(Data begins)

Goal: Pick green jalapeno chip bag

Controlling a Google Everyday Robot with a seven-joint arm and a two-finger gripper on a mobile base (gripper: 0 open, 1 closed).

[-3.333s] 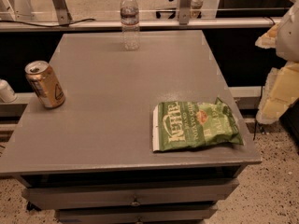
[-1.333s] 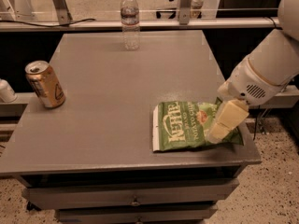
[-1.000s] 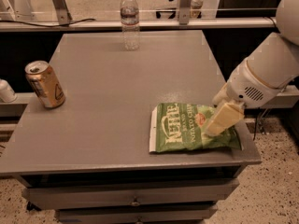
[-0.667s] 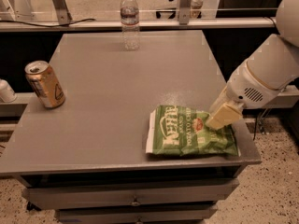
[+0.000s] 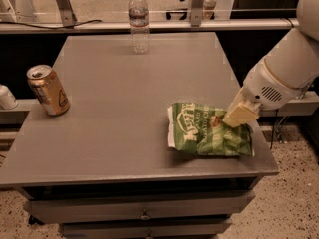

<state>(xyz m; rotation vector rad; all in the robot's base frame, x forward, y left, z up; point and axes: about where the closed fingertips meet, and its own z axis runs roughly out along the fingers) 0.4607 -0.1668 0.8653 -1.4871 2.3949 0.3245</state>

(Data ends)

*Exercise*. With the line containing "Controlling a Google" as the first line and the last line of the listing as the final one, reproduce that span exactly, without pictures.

*Response to the task*.
Controlling a Google Everyday Robot with a seven-joint arm and a two-finger gripper on a mobile base (gripper: 0 open, 1 closed).

[-3.333s] 
[-1.333s] 
[-1.000s] 
[-0.667s] 
[+0.000s] 

<state>(xyz m; rotation vector rad; all in the robot's base frame, x forward, y left, z up; point and axes: about where the closed fingertips meet, and its own z axis runs roughly out along the fingers) 0.4607 -0.1668 0.8653 -1.4871 2.3949 0.3245</state>

The exercise calls for nothing further.